Dan Polley, Harvard Medical School
Daniel Polley, PhD, is an Associate Professor in the Department of Otolaryngology at Harvard Medical School, the Director of the Lauer Tinnitus Research Center, and the Associate Director of Eaton-Peabody Laboratories at Massachusetts Eye and Ear Infirmary. Research in the Polley lab is focused on the connection between neural circuit dynamics in the auditory cortex and the perception of sound. Projects in the lab address a broad portfolio of complementary basic science and applied research topics. Basic research projects leverage recent advances in two-photon calcium imaging, multi-channel electrophysiology, deep brain imaging and optogenetics to measure and manipulate neural circuits in awake, behaving mice. Dr. Polley earned his PhD in Neuroscience from the University of California, Irvine and completed postdoctoral training at the University of California, San Francisco.

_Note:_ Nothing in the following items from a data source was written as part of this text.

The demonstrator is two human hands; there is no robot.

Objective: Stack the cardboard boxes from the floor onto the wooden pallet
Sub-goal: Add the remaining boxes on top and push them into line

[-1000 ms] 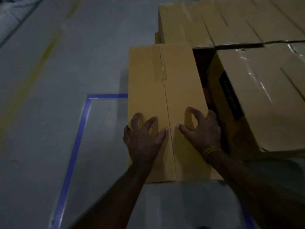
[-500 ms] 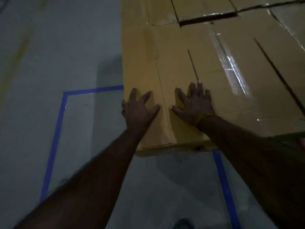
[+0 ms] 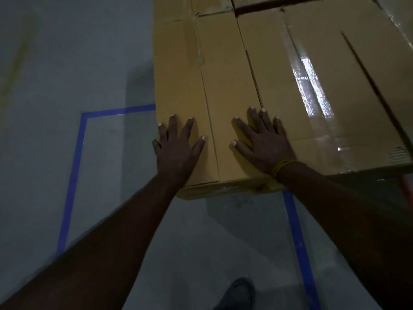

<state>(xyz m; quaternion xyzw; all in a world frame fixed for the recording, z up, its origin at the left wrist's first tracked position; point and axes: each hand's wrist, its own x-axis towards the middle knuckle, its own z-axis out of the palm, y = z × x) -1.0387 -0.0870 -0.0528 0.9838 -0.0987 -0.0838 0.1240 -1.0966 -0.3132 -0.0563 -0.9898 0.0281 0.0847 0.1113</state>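
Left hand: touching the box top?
Touching. Head view shows the left hand lying flat, fingers spread, on the box top, no gap visible.

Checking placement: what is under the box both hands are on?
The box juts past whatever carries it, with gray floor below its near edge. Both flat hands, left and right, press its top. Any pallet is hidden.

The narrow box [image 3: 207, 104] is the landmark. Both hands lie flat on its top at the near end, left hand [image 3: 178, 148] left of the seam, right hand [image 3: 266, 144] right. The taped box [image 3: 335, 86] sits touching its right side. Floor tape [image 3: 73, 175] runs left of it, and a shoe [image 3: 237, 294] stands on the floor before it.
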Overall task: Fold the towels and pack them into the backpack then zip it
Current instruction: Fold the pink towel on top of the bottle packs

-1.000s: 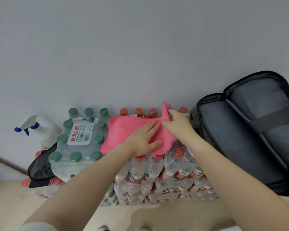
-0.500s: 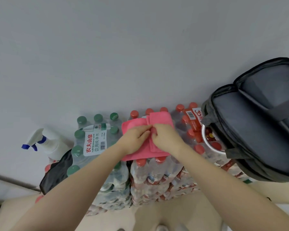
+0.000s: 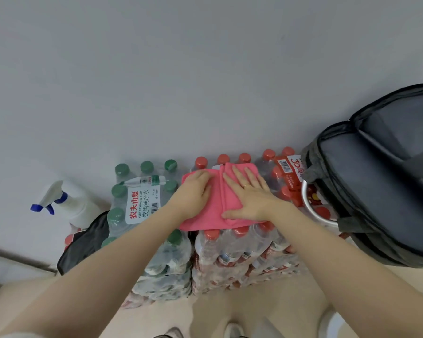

Jennifer Stone, University of Washington
Jennifer Stone, PhD, is a Research Professor and Director of Research in the Department of Otolaryngology-Head and Neck Surgery at the University of Washington. Her research is focused on ways to improve biological therapies for inner ear hair cell damage, to treat individuals with hearing and balance dysfunction. Her group examines the cellular and molecular mechanisms underlying hair cell development and regeneration in auditory and vestibular systems, in both birds and mammals. Dr. Stone received her PhD in Anatomy and Neurobiology from Boston University School of Medicine and completed postdoctoral training at the University of Washington.
Thanos Tzounopoulos, University of Pittsburgh School of Medicine
Thanos Tzounopoulos, PhD, is a Professor and Vice Chair of Research in the Department of Otolaryngology and the UPMC Endowed Professor of Auditory Physiology at the University of Pittsburgh School of Medicine. He also serves as the Director of the Pittsburgh Hearing Research Center. His research is focused on cellular, molecular, and systems mechanisms underlying normal and pathological auditory processing. He also studies tinnitus and its underlying cellular and molecular mechanisms. More recently, his research has expanded to drug discovery and development for tinnitus. Dr. Tzounopoulos earned his PhD in Molecular and Medical Genetics at Oregon Health and Science University as a Fulbright Scholar and completed postdoctoral training at the University of California at San Francisco and the Oregon Hearing Research Center.